E nessa inspiração da vida, dos saberes, das leituras e releituras vejo que muito aprendi com o olhar simples, intuitivo, inspirador, curioso, questionador, instigante das crianças - de educação infantil - belo por ser capaz de reinventar as belezas naturais e ensinar novas formas de rever a nossa complexa humanidade.
Não só sobrevivemos mas transcendemos e cuidamos de tudo que é planetário. Olhares que valorizam o amor e consolidam a paz, o bem-estar e que sabe bem desacomodar-se. Formas de ver o mundo de forma tão esperançosa e capaz de mostrar que palavras como resiliência, tolerância e solidariedade são chaves para mudar o mundo.

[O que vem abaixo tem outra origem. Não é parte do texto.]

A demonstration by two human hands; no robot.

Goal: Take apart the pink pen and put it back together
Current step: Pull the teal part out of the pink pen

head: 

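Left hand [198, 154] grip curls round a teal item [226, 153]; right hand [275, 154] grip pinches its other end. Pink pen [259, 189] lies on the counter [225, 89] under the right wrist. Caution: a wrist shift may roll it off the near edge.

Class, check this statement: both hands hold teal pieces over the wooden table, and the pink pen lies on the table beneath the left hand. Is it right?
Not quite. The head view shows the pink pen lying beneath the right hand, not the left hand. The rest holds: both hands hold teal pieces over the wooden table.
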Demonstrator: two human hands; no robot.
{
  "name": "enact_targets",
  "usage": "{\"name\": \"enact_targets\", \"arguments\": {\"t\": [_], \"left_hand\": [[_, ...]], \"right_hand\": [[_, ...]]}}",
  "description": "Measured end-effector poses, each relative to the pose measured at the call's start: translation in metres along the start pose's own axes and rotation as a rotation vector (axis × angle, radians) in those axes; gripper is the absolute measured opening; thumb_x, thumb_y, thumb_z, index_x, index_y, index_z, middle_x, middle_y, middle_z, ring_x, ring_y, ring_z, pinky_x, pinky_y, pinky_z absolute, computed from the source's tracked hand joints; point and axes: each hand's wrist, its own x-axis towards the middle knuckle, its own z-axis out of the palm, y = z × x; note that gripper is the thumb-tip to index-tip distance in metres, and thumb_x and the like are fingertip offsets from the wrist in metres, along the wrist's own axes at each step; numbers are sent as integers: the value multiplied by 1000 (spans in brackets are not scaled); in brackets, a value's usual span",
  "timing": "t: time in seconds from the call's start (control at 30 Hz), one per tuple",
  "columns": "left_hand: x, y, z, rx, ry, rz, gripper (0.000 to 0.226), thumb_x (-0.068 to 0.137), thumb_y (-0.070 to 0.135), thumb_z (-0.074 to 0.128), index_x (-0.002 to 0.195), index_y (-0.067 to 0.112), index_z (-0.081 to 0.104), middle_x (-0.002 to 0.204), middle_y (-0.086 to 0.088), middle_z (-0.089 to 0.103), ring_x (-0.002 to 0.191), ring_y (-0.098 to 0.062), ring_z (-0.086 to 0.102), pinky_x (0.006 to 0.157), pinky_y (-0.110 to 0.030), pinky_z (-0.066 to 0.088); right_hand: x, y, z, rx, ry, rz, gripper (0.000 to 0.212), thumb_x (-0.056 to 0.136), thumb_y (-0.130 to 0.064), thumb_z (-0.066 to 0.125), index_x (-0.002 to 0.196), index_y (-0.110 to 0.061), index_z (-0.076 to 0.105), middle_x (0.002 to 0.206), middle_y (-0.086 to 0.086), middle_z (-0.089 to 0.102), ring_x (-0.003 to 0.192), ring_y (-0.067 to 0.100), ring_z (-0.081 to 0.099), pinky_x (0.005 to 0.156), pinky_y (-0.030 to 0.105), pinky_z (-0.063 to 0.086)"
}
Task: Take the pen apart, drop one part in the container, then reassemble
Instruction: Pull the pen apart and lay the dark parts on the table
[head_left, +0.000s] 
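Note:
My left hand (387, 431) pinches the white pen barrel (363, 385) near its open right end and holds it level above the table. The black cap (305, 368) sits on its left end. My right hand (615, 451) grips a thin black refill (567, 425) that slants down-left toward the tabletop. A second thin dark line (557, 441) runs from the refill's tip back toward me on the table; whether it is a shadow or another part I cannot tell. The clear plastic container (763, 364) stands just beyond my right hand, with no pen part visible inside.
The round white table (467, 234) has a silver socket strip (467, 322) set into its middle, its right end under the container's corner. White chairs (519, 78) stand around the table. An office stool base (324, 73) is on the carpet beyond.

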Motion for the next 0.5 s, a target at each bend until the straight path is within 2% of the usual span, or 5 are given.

Ciência Humana pela não-violência...
Assim relaciono tais conhecimentos ao respeito que devemos ter com a criança. Quem ensina e quem aprende com ela. Ou melhor, o que aprendemos com a criança? Já fomos crianças um dia, conservamos algumas características delas em nós, e por isso talvez consigamos responder a seguinte questão...
"O aluno aprende bem com professor que..."
Valorizo o "educar pela pesquisa", questionando as aulas chatas e decorebas, indagação própria e sugestiva de Pedro Demo. Por isso fecho aqui com a sua provocação pedagógica: "se a criança é levada a buscar seu material, a fazer sua elaboração, a se expressar argumentando, a buscar fundamentar o que diz, a fazer uma crítica ao que vê e lê, ela vai amanhecendo como sujeito capaz de uma proposta própria” (Demo, 2000).
E nós professores, o que aprendemos com as crianças - com os nossos alunos e alunas?
Referências
FREINET, Celéstin. Pedagogia do bom senso. 7 ed. São Paulo: Martins Fontes, 2004.
DEMO, Pedro. Aprender bem/mal. Campinas, SP: Autores Associados, 2009.
___. Saber pensar é questionar. Brasília: LiberLivro, 2009.